### Assignment
Please print the entries below exactly, from the line with "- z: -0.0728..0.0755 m" through the line with "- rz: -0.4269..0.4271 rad", including both of those lines and leaving out all others.

### Exercise input
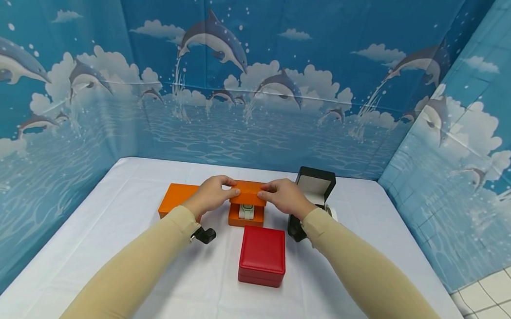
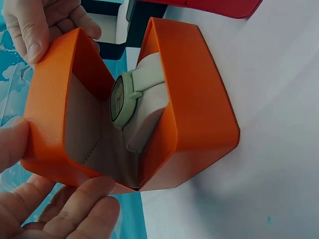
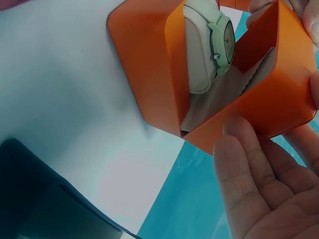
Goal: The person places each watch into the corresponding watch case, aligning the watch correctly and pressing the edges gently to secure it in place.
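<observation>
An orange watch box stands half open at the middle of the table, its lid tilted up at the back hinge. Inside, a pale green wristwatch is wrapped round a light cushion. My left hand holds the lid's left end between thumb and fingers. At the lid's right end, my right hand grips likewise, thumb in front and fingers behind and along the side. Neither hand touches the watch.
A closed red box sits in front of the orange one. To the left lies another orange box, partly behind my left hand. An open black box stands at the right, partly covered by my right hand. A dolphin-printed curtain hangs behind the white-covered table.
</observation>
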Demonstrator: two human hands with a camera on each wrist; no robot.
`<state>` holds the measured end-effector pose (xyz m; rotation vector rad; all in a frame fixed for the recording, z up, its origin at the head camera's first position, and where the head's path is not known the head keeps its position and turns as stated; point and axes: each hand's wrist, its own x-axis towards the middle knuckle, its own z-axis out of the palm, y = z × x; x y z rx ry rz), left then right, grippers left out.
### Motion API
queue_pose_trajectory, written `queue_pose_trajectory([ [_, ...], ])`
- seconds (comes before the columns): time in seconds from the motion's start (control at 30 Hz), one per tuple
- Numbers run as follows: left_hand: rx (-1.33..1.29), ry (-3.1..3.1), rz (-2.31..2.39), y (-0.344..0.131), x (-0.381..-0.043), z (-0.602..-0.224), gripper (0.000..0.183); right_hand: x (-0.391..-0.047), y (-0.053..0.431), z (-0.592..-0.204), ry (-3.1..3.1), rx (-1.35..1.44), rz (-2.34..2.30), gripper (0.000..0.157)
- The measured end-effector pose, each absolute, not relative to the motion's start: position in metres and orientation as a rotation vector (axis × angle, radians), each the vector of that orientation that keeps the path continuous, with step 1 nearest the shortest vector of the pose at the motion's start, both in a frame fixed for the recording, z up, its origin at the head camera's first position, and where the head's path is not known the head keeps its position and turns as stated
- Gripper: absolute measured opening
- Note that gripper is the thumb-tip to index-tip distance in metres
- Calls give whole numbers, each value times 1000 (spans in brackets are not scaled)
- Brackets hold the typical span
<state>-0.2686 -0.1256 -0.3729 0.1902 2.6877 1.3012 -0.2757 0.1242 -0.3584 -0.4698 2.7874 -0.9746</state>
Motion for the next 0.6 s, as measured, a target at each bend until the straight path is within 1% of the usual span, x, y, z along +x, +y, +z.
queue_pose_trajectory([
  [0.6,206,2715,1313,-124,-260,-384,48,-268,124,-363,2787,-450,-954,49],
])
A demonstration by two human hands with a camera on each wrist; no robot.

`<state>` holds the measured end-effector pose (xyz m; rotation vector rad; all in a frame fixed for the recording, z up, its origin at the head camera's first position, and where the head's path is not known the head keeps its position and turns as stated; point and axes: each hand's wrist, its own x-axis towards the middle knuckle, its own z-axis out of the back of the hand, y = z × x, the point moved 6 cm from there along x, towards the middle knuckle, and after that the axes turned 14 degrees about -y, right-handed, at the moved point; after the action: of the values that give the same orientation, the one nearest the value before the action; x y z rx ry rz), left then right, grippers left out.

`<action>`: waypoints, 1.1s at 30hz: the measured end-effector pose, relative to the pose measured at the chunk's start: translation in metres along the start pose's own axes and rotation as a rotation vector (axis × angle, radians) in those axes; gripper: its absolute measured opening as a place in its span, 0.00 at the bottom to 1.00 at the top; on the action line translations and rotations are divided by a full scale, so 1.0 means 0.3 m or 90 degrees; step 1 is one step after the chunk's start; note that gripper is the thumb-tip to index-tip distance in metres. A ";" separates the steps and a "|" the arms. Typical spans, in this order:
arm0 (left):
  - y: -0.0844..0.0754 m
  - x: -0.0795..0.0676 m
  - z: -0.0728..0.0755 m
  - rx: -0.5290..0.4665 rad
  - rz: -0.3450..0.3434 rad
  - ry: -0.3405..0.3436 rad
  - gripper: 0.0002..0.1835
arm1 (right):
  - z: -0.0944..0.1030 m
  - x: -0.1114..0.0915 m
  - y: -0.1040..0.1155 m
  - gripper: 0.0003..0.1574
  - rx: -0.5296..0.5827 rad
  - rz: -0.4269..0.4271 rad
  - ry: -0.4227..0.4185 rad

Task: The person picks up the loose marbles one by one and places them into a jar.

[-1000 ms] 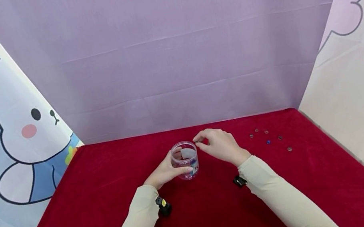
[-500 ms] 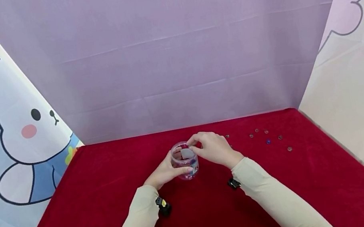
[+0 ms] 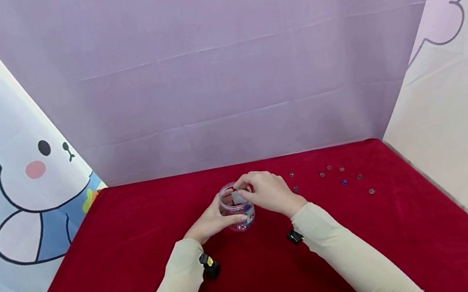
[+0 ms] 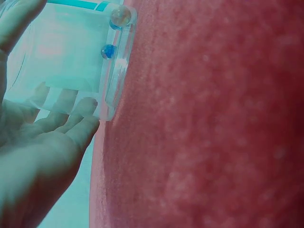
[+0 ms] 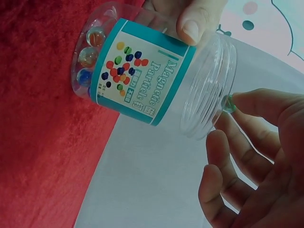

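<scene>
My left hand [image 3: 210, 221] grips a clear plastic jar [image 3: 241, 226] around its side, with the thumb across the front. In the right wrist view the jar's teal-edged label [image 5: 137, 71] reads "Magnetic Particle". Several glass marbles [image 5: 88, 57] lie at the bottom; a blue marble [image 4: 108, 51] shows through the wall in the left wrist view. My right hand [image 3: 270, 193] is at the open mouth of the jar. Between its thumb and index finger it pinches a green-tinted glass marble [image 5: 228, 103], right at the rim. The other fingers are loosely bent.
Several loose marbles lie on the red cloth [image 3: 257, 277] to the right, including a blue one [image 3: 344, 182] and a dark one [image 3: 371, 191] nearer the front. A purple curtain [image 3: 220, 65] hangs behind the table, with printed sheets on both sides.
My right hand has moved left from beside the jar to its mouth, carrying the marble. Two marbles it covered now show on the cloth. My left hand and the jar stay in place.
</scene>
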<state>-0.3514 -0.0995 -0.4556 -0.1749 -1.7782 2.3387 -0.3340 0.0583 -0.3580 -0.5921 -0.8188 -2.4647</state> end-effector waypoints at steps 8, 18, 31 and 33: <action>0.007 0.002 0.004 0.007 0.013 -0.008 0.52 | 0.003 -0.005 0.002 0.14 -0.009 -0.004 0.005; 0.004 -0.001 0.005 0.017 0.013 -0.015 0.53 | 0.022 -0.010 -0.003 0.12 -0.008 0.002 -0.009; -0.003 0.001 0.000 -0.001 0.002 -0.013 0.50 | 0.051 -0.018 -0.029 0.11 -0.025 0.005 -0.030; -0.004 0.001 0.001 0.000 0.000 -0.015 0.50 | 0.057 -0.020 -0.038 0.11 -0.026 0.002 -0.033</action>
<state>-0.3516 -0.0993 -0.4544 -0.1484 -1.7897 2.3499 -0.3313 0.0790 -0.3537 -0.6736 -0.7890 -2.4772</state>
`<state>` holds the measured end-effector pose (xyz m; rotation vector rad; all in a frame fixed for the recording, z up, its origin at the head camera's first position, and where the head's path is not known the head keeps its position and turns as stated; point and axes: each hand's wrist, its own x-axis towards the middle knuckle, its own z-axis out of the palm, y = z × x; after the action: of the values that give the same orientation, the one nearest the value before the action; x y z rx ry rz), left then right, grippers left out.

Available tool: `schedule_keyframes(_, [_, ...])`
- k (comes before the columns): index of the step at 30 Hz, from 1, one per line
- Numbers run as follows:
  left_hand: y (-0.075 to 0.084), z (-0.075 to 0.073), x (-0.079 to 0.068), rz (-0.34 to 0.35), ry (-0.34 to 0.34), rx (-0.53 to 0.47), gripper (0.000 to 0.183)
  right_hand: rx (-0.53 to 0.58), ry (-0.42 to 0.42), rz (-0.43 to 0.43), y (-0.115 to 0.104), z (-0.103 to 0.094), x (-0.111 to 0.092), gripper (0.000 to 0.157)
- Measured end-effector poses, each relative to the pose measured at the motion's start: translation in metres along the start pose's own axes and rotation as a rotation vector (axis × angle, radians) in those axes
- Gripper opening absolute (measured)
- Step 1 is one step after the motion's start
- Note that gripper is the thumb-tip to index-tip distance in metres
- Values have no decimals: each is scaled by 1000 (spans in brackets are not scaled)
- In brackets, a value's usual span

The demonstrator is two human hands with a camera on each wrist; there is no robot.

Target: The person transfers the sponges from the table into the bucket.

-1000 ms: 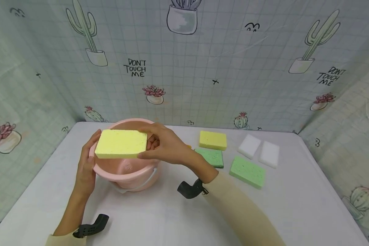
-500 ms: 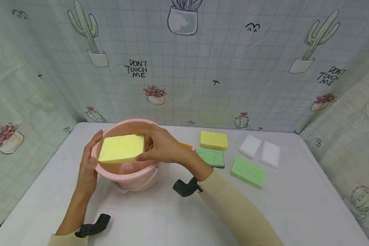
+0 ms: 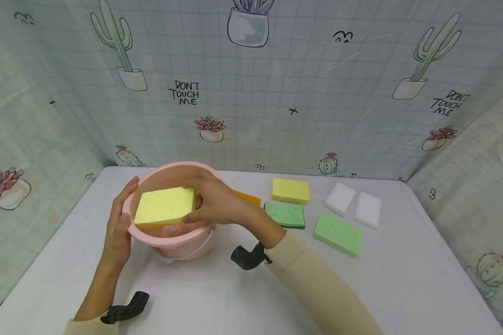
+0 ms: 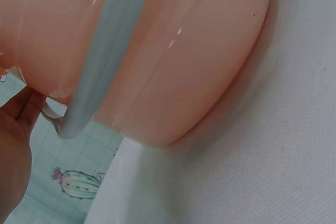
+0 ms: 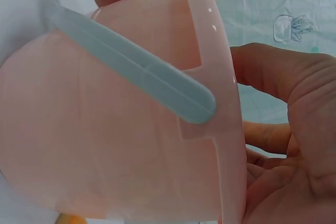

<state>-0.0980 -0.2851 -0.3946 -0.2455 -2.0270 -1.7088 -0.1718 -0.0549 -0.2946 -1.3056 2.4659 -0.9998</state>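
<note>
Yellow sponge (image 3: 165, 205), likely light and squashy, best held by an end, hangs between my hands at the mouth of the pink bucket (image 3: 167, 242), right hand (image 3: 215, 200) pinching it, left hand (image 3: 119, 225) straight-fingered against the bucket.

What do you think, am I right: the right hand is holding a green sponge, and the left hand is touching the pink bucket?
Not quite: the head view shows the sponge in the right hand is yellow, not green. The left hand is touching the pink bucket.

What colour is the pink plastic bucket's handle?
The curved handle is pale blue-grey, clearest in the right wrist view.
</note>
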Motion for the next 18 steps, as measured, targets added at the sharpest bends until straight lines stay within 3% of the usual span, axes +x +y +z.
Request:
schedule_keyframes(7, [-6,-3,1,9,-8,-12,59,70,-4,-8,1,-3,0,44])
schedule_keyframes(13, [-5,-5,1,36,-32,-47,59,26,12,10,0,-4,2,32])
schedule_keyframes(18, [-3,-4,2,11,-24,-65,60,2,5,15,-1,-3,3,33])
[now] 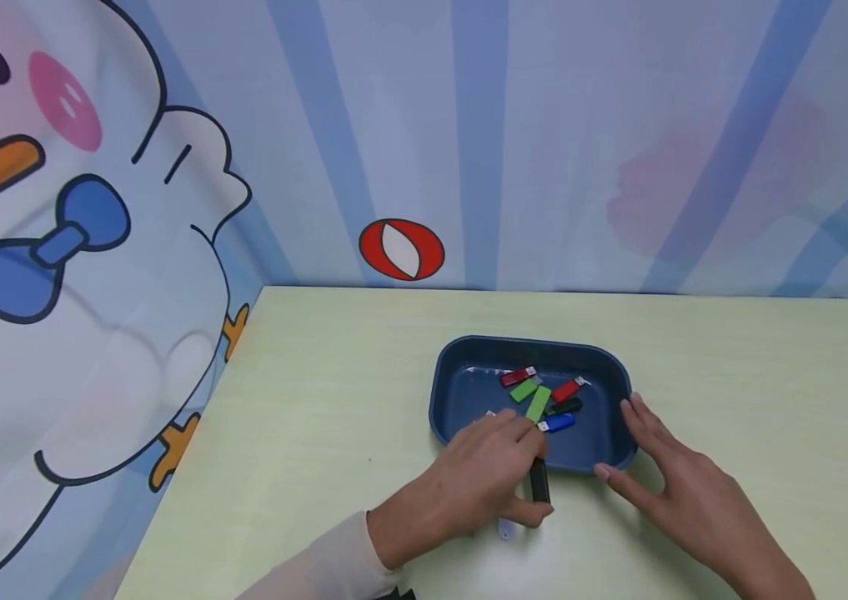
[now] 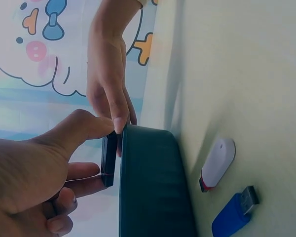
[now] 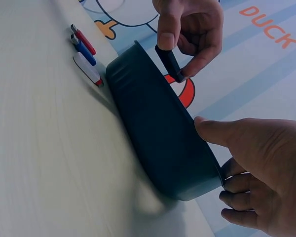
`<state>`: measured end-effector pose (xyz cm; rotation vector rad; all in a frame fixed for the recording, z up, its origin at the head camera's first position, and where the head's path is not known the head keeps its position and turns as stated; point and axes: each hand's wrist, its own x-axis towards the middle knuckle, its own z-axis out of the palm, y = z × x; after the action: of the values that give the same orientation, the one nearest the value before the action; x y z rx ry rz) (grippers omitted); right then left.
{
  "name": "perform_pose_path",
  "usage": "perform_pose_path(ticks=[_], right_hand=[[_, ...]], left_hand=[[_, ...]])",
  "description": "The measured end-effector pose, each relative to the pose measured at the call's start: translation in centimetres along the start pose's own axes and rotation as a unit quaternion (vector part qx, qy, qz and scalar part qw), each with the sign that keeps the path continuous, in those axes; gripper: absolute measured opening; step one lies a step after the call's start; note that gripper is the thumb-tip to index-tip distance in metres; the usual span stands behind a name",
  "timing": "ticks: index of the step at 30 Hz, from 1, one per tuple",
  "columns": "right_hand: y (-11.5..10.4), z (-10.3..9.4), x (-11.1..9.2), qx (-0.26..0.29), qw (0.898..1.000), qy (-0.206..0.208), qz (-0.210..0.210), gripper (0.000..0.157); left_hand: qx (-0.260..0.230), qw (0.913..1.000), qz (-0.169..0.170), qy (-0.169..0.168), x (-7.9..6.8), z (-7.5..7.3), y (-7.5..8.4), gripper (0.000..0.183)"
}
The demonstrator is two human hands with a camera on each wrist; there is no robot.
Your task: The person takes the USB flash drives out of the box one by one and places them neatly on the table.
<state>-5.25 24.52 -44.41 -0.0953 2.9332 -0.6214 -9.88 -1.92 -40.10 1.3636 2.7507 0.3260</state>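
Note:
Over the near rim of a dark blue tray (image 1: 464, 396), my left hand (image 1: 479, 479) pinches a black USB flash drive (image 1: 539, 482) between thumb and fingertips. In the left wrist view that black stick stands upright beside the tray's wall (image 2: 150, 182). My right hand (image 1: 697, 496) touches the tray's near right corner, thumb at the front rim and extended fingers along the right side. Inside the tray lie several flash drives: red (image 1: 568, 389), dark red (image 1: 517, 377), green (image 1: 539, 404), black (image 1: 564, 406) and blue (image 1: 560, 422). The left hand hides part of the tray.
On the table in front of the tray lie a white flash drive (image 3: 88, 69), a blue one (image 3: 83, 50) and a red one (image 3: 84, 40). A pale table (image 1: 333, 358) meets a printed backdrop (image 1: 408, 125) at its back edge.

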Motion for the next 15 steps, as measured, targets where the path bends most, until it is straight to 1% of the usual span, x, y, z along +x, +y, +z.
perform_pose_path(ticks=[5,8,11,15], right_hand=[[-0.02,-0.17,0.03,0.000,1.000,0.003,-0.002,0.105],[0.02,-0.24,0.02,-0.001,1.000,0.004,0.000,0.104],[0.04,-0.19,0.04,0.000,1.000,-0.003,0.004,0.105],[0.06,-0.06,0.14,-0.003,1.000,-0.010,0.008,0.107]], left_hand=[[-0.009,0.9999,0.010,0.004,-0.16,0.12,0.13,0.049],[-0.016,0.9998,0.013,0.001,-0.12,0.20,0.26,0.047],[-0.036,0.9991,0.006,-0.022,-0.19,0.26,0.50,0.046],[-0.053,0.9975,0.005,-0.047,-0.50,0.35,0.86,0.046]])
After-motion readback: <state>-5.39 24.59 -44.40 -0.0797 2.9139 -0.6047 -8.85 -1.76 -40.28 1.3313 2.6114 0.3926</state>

### Solution to this problem
  - z: -0.0728..0.0755 m
  - rx: -0.5290..0.4665 rad
  - rz: -0.3450..0.3434 rad
  - ry: -0.3405..0.3436 rad
  - gripper: 0.0002..0.1835
arm1 (right):
  - z: -0.0944..0.1030 m
  - x: -0.1114..0.0915 m
  - y: -0.1040..0.1155 m
  - gripper: 0.0003..0.1574
  - rx: -0.5296..0.5827 rad
  - rz: -0.4269..0.4271 rad

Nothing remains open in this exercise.